ABOUT THIS EXERCISE
No pictures go into the copy. Write out every line below exactly.

GIVEN INFORMATION

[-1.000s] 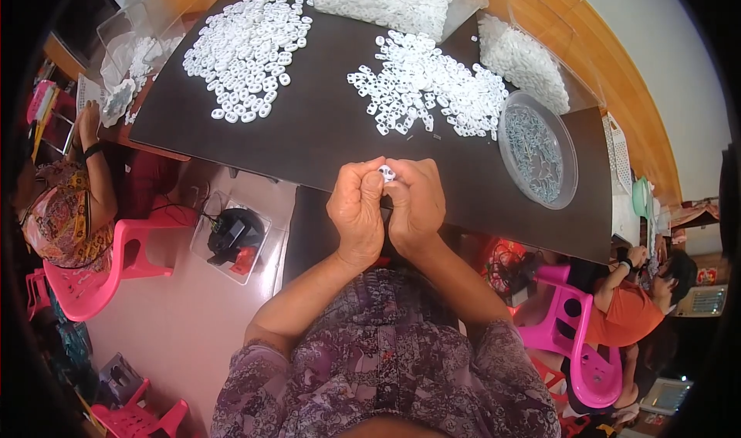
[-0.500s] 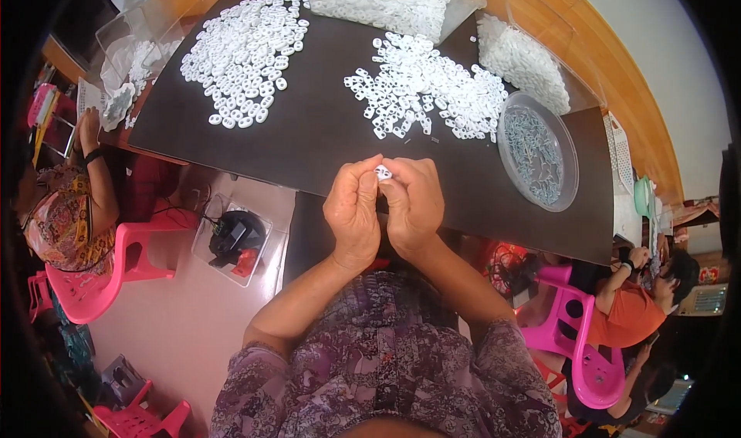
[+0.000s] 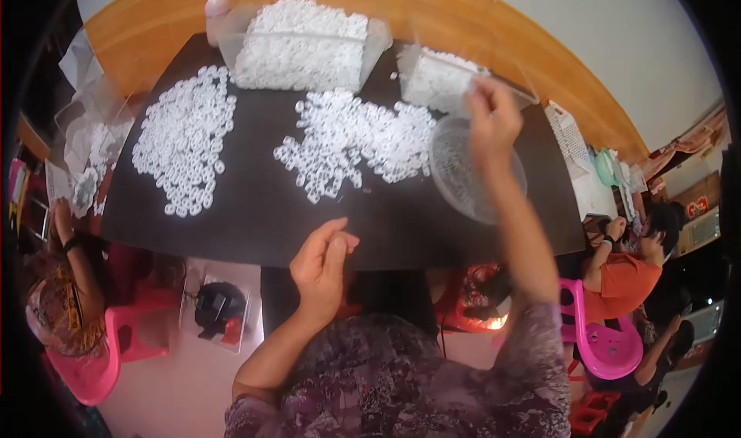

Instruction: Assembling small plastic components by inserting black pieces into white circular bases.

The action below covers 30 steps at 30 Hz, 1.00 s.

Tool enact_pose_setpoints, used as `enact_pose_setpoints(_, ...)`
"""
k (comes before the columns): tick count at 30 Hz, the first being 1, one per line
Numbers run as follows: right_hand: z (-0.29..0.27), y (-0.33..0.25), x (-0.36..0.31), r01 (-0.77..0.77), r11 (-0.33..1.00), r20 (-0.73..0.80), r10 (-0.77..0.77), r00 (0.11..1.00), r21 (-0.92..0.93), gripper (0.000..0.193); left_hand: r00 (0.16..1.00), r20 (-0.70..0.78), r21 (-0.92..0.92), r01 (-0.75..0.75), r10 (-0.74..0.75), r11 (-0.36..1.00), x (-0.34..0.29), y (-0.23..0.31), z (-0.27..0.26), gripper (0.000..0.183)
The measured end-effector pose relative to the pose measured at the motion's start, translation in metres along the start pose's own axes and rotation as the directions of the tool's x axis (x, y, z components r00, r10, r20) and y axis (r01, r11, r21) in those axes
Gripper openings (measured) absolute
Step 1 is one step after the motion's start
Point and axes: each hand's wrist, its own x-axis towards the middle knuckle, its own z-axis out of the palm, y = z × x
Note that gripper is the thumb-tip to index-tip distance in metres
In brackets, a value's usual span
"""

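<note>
My left hand (image 3: pixel 323 264) is over the near edge of the dark table, its fingers curled and the thumb pressed to the index finger. What it pinches, if anything, is hidden. My right hand (image 3: pixel 495 118) is raised at the far right, blurred by motion, beside a clear box of small white pieces (image 3: pixel 438 83). Below its wrist lies a round clear tray (image 3: pixel 513 195) holding small grey-blue parts. Between my hands and the boxes spreads a loose pile of small white two-holed pieces (image 3: pixel 370 137).
Another pile of white oval pieces (image 3: pixel 189 137) lies at the left of the table (image 3: pixel 255 222). Behind stands a large clear bin (image 3: pixel 301 52) heaped with white pieces. Pink chairs (image 3: pixel 606 345) and seated people are at both sides. A clear tub (image 3: pixel 216 314) sits on the floor.
My hands have come apart from around a small white piece. The right went up and right to the clear box; the left stayed near the table edge. The view has tilted up.
</note>
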Motion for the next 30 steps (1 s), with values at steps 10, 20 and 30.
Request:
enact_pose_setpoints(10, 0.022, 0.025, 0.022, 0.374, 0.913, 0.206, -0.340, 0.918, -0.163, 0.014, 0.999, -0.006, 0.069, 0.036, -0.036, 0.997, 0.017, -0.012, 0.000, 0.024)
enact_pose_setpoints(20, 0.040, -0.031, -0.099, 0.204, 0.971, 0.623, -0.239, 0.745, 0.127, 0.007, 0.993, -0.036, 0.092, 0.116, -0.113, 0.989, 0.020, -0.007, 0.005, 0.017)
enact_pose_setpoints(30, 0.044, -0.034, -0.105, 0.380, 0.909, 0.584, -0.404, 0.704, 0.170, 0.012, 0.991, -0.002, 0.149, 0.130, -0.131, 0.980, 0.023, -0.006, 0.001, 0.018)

SOLVED EXERCISE
[-1.000s] 
[-0.500s] 
[+0.000s] 

Instruction: Assembling small plastic components by inserting black pieces into white circular bases.

The action below covers 30 steps at 30 Hz, 1.00 s.

Tool enact_pose_setpoints, used as `enact_pose_setpoints(_, ...)`
"""
k (comes before the columns): tick count at 30 Hz, the first being 1, one per line
Numbers run as follows: right_hand: z (-0.29..0.27), y (-0.33..0.25), x (-0.36..0.31), r01 (-0.77..0.77), r11 (-0.33..1.00), r20 (-0.73..0.80), r10 (-0.77..0.77), r00 (0.11..1.00), r21 (-0.92..0.93), gripper (0.000..0.193); left_hand: r00 (0.16..1.00), r20 (-0.70..0.78), r21 (-0.92..0.92), r01 (-0.75..0.75), r10 (-0.74..0.75), r11 (-0.36..1.00), x (-0.34..0.29), y (-0.23..0.31), z (-0.27..0.26), gripper (0.000..0.183)
The measured end-effector pose relative to the pose measured at the motion's start, translation in metres along the start pose's own axes and rotation as the directions of the tool's x axis (x, y, z components r00, r10, r20) and y axis (r01, r11, r21) in those axes
Gripper openings (measured) absolute
Step 1 is one step after the motion's start
Point and axes: each hand's wrist, its own x-axis towards the middle knuckle, its own z-axis out of the palm, y = z × x
Note that gripper is the thumb-tip to index-tip distance in metres
In brackets, a value's usual span
"""

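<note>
My left hand (image 3: pixel 323 264) is over the near edge of the dark table, its fingers curled and the thumb pressed to the index finger. What it pinches, if anything, is hidden. My right hand (image 3: pixel 495 118) is raised at the far right, blurred by motion, beside a clear box of small white pieces (image 3: pixel 438 83). Below its wrist lies a round clear tray (image 3: pixel 513 195) holding small grey-blue parts. Between my hands and the boxes spreads a loose pile of small white two-holed pieces (image 3: pixel 370 137).
Another pile of white oval pieces (image 3: pixel 189 137) lies at the left of the table (image 3: pixel 255 222). Behind stands a large clear bin (image 3: pixel 301 52) heaped with white pieces. Pink chairs (image 3: pixel 606 345) and seated people are at both sides. A clear tub (image 3: pixel 216 314) sits on the floor.
My hands have come apart from around a small white piece. The right went up and right to the clear box; the left stayed near the table edge. The view has tilted up.
</note>
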Motion for the next 30 steps (1 s), with values at steps 10, 20 and 30.
Request:
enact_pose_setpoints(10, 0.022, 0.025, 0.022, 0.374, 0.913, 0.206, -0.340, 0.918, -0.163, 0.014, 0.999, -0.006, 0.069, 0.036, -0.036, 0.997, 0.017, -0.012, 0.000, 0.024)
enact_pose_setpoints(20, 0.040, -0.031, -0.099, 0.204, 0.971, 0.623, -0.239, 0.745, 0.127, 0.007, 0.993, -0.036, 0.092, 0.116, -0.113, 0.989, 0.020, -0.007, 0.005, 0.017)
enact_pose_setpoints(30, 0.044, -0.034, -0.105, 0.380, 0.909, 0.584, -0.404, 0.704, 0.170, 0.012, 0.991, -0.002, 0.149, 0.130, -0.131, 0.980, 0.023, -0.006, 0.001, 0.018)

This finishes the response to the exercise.